Priming sugar adds about 0.5% alcohol give or take depending on priming sugar levels.

Edit - I have a schwarzbier fermenting warmer with S189 atm too. Looking forward to sampling it soon.


----------



## Bribie G (30/1/11)

Well tomorrow is the big day when I put my S-189 at 19 degrees beer into cold conditioning for ten days then keg. 

*Chinese Lager - Strong International Lager*

4.00 kg Pale Malt, Galaxy (Barrett Burston) (1.5 SRM) Grain 70.18 % 
1.00 kg Rice, Flaked (1.0 SRM) Grain 17.54 % 
0.50 kg Cara-Pils/Dextrine (2.0 SRM) Grain 8.77 % 
0.20 kg White Wheat Malt (2.4 SRM) Grain 3.51 % 

60.00 gm Saaz Chinese [3.00 %] (60 min) Hops 18.1 IBU *New Season * B) 
60.00 gm Saaz Chinese [3.00 %] (10 min) Hops 6.6 IBU 

1.00 tsp Yeast Nutrient (Primary 3.0 days) Misc 
1 Pkgs SafLager Swiss Lager (DCL Yeast #S-189) Yeast-Lager 

Nothing but the best procedure for the best ingredients I say. 
This should really test it out.


----------



## under (30/1/11)

Ive been doing this with S189 at 12-14 degrees. Its a hit with everyone who drinks it. Nice, clean and dry.

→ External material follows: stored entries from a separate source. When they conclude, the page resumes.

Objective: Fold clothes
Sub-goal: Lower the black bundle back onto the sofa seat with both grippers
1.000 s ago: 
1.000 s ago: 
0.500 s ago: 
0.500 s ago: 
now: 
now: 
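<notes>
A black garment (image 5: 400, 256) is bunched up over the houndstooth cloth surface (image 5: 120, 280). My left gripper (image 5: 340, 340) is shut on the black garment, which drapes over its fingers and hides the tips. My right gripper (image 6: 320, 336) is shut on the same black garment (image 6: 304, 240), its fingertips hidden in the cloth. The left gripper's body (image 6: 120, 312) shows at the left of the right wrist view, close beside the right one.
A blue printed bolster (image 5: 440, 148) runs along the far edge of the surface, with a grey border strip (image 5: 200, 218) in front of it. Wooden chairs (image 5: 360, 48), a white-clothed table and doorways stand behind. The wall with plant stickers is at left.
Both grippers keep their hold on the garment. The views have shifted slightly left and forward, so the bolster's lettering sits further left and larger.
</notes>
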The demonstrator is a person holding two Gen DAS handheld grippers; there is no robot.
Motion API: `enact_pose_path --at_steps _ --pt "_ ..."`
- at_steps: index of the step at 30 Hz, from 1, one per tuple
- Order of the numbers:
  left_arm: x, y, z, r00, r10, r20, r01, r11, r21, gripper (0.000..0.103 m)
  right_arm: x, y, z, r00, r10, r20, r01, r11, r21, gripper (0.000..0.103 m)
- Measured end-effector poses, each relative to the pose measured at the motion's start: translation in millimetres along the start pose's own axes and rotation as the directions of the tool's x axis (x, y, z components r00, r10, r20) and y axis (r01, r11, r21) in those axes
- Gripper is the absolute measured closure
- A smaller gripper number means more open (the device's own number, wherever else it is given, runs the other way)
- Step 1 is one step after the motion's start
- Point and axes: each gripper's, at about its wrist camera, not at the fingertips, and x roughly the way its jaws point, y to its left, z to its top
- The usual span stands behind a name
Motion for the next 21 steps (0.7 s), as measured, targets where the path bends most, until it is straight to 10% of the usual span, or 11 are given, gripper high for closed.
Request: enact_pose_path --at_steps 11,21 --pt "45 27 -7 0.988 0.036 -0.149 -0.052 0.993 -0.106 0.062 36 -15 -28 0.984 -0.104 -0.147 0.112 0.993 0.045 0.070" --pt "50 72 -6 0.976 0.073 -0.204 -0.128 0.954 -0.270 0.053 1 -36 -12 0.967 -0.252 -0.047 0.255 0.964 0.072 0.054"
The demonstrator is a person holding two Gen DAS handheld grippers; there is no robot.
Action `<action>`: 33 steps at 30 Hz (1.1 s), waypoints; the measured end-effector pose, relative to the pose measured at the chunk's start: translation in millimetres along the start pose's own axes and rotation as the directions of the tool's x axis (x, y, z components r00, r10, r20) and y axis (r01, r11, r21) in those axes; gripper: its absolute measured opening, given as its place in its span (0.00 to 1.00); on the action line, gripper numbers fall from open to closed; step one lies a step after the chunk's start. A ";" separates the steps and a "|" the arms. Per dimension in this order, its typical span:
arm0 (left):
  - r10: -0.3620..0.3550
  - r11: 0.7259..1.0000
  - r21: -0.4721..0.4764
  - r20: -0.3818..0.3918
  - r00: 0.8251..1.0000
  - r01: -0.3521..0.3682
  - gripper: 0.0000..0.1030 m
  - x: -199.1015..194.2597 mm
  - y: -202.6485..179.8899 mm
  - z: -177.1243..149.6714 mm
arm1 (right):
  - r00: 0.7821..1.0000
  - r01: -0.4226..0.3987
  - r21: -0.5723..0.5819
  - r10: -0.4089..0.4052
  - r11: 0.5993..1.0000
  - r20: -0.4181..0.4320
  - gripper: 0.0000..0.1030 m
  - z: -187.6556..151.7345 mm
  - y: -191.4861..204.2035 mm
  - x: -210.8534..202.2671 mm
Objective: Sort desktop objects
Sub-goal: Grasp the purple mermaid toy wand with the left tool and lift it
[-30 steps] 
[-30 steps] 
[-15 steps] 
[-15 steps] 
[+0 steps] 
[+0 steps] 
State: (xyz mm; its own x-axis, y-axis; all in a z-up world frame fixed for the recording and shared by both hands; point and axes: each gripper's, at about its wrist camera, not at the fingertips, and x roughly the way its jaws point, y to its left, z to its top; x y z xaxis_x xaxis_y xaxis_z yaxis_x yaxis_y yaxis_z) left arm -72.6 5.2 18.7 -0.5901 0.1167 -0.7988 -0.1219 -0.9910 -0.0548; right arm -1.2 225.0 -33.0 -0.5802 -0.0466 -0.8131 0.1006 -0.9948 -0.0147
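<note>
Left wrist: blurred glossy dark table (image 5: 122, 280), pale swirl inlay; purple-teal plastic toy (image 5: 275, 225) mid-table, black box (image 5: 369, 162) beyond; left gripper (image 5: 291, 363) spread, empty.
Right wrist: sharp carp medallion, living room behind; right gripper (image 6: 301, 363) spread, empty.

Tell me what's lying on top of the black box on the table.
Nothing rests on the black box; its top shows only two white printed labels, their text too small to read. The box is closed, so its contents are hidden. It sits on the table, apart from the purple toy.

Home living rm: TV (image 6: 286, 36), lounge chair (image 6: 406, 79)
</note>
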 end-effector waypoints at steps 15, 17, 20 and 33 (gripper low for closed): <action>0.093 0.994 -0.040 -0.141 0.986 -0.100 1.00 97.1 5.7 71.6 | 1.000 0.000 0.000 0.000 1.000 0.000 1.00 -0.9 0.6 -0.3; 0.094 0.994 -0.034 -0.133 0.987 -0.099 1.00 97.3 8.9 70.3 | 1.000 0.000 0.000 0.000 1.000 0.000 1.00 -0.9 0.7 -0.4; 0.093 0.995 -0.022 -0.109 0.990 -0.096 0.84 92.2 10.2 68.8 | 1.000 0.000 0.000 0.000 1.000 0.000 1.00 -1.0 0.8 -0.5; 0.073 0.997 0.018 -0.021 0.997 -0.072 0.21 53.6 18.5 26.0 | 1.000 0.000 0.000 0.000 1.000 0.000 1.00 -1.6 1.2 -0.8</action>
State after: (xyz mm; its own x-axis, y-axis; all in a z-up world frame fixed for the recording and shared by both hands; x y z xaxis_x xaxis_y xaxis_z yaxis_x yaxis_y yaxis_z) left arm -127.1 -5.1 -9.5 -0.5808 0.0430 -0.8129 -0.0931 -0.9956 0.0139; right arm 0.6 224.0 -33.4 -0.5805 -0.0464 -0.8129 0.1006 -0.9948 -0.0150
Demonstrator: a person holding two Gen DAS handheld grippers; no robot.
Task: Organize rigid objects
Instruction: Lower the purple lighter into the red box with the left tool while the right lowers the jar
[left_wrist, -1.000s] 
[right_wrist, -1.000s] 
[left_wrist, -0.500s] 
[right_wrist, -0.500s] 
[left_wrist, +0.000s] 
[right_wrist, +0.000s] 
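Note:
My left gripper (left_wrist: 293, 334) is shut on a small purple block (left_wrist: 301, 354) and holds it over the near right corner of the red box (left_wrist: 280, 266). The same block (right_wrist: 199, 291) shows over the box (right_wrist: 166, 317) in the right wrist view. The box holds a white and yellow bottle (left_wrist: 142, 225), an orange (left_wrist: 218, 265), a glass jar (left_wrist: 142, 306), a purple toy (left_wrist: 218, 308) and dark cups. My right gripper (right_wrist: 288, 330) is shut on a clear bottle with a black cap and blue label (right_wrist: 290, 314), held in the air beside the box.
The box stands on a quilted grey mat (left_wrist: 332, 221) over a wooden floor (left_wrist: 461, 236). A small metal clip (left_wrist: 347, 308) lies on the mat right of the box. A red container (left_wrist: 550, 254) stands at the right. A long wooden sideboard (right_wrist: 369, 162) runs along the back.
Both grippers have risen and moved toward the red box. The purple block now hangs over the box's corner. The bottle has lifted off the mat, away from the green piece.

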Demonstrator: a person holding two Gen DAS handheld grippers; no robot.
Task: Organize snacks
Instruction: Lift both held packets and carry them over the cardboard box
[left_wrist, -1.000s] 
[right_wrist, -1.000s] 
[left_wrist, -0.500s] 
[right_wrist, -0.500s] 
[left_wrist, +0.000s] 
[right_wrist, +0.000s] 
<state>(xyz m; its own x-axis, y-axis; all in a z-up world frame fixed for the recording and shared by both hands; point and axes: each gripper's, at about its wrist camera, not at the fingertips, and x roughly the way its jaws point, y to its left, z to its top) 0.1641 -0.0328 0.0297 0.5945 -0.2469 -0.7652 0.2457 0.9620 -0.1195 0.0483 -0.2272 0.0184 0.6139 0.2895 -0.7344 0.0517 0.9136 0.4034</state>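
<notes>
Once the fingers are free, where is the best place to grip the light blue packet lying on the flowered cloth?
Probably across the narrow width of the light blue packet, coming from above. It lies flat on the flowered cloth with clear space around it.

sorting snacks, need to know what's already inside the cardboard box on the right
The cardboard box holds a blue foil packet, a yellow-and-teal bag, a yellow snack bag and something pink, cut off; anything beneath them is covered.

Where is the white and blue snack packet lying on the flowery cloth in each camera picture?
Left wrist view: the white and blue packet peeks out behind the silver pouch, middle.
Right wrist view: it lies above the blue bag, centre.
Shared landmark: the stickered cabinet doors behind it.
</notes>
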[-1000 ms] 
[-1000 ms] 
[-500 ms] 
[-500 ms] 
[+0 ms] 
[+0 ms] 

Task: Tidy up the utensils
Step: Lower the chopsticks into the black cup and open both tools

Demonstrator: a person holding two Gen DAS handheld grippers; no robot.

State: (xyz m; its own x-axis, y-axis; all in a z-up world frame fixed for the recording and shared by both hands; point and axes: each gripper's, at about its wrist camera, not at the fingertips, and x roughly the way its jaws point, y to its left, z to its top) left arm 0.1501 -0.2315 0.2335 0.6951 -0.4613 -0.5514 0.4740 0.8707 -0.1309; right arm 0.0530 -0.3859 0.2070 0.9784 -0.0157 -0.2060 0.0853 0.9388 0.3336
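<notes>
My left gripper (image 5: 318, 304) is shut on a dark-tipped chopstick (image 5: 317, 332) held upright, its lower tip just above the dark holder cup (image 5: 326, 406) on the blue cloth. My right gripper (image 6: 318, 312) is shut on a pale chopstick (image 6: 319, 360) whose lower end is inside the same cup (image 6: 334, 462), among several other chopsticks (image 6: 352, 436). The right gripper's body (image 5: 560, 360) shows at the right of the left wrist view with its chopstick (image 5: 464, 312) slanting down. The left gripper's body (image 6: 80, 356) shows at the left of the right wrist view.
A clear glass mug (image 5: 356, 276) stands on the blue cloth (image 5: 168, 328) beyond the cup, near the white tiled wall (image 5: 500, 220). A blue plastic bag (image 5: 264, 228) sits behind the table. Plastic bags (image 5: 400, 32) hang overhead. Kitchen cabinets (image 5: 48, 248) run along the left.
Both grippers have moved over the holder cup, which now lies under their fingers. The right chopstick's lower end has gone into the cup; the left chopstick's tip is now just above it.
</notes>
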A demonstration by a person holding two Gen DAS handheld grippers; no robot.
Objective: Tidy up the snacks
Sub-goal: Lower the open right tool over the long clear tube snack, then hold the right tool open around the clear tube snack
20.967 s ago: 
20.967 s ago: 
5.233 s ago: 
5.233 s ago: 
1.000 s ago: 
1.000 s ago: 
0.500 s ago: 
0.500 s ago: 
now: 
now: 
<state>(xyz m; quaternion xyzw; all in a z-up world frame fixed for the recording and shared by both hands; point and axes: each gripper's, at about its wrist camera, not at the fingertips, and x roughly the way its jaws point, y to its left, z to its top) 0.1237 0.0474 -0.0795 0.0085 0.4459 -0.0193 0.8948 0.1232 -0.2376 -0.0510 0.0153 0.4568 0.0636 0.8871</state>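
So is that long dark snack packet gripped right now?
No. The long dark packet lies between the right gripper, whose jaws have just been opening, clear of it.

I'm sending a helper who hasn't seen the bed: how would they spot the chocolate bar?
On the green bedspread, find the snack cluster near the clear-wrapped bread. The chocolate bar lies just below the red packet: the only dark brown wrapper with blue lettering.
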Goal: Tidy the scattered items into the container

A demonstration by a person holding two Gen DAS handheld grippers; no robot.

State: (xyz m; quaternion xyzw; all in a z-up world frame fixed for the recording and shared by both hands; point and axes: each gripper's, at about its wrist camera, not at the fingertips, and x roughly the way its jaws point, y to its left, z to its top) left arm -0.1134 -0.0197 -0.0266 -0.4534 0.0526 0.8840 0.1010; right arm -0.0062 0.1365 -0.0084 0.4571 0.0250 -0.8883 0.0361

Recipe: 34 - Aussie Draught
Brewer: Dazza
Asst Brewer: 
Style: German Pilsner (Pils)
TYPE: All Grain
Taste: (35.0) 

Recipe Specifications
--------------------------
Batch Size: 23.00 L 
Boil Size: 26.33 L
Estimated OG: 1.046 SG
Estimated Color: 4.8 EBC
Estimated IBU: 18.1 IBU
Brewhouse Efficiency: 75.00 %
Boil Time: 60 Minutes

Ingredients:
------------
Amount Item Type % or IBU 
3.42 kg Pale Malt, Galaxy (Barrett Burston) (3.0 EGrain 81.14 % 
0.28 kg Carapils / Carafoam (Weyermann) (3.9 EBC) Grain 6.69 % 
17.00 gm Pride of Ringwood (Flowers) [9.80 %] (60 Hops 18.1 IBU 
0.51 kg Cane (Beet) Sugar (0.0 EBC) Sugar 12.16 % 
1 Pkgs SafLager German Lager (DCL Yeast #S-189) Yeast-Lager


----------



## deevee (30/1/11)

BjornJ said:


> Bjorn, describe this fruit flavour please? I've been using 189 for years and it's the only yeast I use now, even for brewing ale type beers although I brew lagers 90% of the time.
> 
> Thanks daisy.


----------



## Paul H (30/1/11)

BribieG said:


> 60.00 gm Saaz Chinese [3.00 %] (60 min) Hops 18.1 IBU *New Season * B)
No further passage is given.